• EXERCISE AIM: Search the data for the string "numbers" and gather each line it is in.

(Recorded data)
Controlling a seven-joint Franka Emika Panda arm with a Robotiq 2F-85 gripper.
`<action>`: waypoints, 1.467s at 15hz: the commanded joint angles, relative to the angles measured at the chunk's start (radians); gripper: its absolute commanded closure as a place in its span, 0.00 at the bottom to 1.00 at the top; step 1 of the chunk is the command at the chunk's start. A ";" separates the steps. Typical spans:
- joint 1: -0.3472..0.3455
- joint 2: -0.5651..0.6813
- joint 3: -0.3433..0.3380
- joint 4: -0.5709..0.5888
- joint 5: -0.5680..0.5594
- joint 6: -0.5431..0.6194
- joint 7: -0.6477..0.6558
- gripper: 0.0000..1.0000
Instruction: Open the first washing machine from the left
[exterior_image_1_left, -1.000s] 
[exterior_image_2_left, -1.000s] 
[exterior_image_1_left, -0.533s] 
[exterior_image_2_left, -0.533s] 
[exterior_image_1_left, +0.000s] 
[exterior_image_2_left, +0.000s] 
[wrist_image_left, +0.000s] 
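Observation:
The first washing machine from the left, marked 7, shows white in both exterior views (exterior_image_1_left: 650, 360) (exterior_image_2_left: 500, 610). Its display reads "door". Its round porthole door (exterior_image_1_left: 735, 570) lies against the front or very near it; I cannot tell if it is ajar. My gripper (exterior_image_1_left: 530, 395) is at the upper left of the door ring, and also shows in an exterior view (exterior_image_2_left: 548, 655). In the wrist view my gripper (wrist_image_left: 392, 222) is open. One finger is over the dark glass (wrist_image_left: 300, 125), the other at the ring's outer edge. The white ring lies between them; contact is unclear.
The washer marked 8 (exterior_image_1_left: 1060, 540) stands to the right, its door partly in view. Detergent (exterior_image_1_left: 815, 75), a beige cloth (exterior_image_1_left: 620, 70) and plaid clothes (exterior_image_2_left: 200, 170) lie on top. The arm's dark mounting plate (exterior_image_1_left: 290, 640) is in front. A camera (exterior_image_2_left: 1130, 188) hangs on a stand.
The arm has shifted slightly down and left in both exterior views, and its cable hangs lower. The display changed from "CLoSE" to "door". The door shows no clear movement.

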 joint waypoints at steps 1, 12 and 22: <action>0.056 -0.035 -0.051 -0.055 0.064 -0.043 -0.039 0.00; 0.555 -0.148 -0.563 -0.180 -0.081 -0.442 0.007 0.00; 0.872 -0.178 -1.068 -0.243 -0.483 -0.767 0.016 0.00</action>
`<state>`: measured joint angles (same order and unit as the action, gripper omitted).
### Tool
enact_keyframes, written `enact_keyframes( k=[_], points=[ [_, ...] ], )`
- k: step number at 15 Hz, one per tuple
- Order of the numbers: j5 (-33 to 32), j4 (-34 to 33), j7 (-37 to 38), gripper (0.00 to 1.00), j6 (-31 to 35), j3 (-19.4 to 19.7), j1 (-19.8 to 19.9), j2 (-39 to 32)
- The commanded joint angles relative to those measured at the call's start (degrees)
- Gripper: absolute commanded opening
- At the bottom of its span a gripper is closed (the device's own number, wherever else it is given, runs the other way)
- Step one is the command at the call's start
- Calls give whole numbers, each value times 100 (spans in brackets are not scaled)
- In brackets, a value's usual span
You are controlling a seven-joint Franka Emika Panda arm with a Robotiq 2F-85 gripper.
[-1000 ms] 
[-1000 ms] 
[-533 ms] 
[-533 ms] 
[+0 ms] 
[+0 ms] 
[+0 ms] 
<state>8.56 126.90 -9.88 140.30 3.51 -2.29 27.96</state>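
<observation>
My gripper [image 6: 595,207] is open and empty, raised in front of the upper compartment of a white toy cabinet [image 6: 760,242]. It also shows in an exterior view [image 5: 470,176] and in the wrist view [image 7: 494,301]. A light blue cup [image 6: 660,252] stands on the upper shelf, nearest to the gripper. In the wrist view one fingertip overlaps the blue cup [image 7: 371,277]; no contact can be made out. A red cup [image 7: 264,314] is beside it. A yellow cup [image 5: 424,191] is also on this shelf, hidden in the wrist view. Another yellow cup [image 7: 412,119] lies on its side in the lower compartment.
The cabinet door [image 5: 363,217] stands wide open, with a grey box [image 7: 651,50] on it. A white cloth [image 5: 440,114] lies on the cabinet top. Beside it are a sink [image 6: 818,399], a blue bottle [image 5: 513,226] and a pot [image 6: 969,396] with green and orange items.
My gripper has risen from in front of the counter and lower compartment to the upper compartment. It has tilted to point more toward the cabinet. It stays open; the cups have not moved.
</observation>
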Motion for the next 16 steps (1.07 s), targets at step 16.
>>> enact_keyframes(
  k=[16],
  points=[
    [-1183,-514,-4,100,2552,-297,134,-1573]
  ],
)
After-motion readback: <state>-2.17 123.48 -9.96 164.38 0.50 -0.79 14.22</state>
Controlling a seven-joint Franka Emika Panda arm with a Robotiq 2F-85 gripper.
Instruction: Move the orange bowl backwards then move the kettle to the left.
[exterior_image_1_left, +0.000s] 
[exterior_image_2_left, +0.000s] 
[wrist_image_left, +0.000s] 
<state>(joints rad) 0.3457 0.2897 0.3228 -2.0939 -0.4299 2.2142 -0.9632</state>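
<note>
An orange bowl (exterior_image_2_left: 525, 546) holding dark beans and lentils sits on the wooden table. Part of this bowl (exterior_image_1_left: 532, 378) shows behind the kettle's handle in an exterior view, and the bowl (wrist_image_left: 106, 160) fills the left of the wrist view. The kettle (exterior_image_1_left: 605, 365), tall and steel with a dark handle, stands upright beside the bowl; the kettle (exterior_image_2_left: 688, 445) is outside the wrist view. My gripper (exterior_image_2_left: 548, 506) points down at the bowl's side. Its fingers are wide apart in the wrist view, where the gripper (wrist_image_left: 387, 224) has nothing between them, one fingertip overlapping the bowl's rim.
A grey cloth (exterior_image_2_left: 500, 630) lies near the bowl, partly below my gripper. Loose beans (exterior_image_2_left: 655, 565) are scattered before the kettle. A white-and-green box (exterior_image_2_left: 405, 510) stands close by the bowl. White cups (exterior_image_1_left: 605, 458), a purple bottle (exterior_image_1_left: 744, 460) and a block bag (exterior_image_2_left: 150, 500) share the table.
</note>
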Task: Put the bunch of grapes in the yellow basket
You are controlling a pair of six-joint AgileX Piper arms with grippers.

• RESPONSE:
- Order of the numbers: j5 (-33 to 32), j4 (-34 to 33), j7 (-37 to 38), gripper (0.00 to 1.00), j6 (-31 to 35), j3 (-19.4 to 19.7), j1 (-19.8 to 19.9), j2 (-39 to 32)
- Calls give whole numbers, each value times 100 (spans in brackets are not scaled)

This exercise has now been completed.